Pseudodoxia Epidemica, 1646

  It is, indeed, to be wished, that he had longer delayed the publication, and added what the remaining part of his life might have furnished: the thirty-six years which he spent afterwards in study and experience, would doubtless have made large additions to an Inquiry into Vulgar Errors.
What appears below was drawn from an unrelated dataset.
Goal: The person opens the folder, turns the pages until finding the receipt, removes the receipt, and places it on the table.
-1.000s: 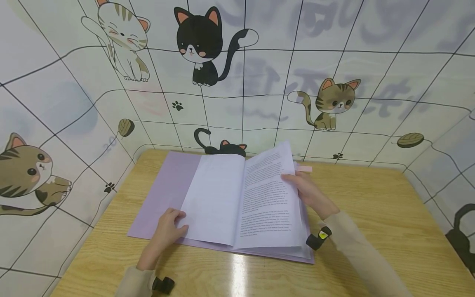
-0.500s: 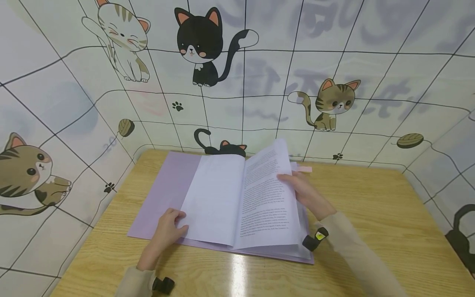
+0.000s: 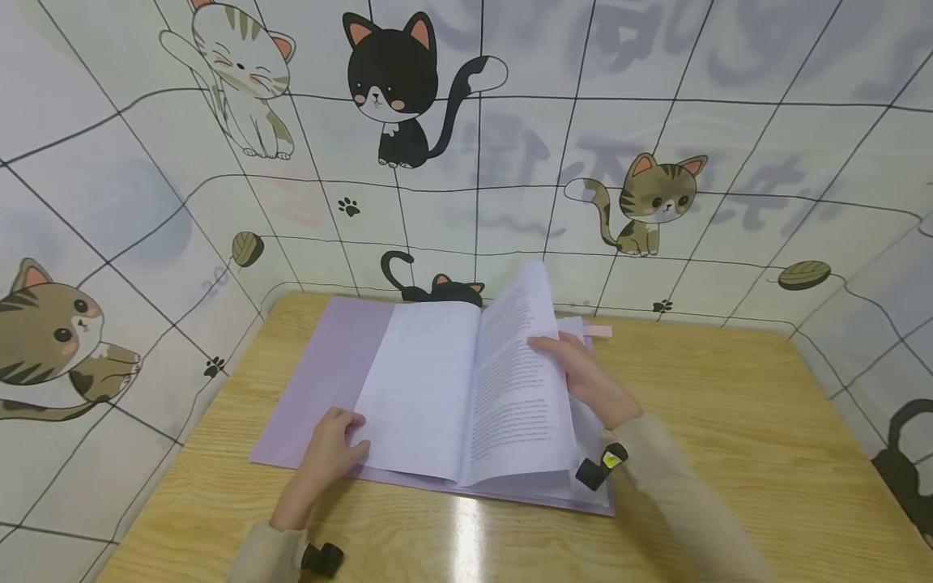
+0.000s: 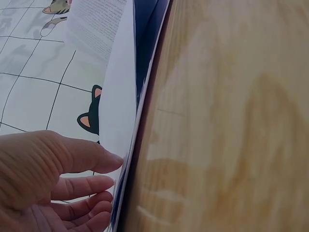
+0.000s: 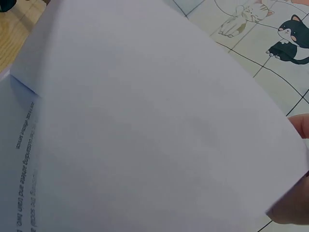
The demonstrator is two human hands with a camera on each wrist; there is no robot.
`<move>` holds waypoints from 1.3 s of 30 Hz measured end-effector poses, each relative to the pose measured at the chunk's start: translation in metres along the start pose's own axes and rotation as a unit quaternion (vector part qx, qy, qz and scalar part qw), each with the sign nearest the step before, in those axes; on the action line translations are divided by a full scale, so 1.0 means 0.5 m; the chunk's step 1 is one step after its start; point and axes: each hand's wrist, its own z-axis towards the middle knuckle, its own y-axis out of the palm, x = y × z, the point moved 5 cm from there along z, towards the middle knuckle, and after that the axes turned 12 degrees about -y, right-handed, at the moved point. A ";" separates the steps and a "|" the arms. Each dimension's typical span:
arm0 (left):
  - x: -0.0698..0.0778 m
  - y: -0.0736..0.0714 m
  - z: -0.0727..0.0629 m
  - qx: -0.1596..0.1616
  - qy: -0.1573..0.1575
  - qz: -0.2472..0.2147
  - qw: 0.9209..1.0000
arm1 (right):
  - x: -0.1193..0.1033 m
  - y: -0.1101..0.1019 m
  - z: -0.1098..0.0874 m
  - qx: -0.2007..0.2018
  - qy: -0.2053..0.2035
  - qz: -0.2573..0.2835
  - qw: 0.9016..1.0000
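A purple-covered booklet (image 3: 328,364) lies open on the wooden table, with a blank white page (image 3: 419,389) on its left side. On the right, a printed page (image 3: 513,397) is lifted and bowed toward the left. My right hand (image 3: 589,380) pinches that page at its outer edge, thumb on the printed face; its plain back fills much of the right wrist view. My left hand (image 3: 331,445) rests at the lower left edge of the blank page, thumb and fingers loosely bent and touching it. More sheets show beneath the lifted page.
The wooden table (image 3: 714,405) stretches to both sides of the booklet. Behind it stands a white cloth-like wall (image 3: 525,219) with cat drawings and grid lines. A pink tab (image 3: 599,331) sticks out from the booklet's right side. Black cameras are strapped on both wrists.
My right hand has moved left with the printed page, which now stands higher and curves more, uncovering the sheet below. My left hand has stayed in place.
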 end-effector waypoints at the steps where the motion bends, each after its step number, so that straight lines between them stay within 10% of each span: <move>1: 0.002 0.000 -0.001 0.001 0.001 0.003 1.000 | -0.001 0.004 0.002 -0.001 -0.001 0.000 1.000; 17: 0.103 -0.004 -0.023 0.030 0.112 -0.013 0.993 | -0.002 0.064 0.030 -0.008 -0.015 0.003 1.000; 32: 0.219 0.000 -0.083 0.012 0.230 -0.113 0.966 | 0.008 0.114 0.056 -0.011 -0.038 -0.001 0.999; 39: 0.261 -0.004 -0.108 0.025 0.261 -0.090 0.961 | 0.006 0.135 0.061 -0.004 -0.046 0.003 0.999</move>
—Johnson, Samuel, 1756, Life of Sir Thomas Browne.    

16

  Browne was where the learned in Europe had been seventy years before, and seems to have been one of those who saturate their minds with bad books till they have little room for any thing new that is better. A man of so much credulity and such an irregular imagination as Browne was almost sure to believe in witchcraft and all sorts of spiritual agencies. In no respect did he go in advance of his age, unless we make an exception of his declaration against persecution. He seems to have been fond of those trifling questions which the bad taste of the schoolmen and their contemporaries introduced; as whether a man has fewer ribs than a woman, whether Adam and Eve had navels, whether Methusaleh was the oldest man; the problems of children put to adults. With a strong curiosity and a real love of truth, Browne is a striking instance of a merely empirical mind: he is at sea with sails and a rudder, but without a compass or log-book; and has so little notion of any laws of nature, or of any inductive reasoning either as to efficient or final causes, that he never seems to judge anything to be true or false except by experiment.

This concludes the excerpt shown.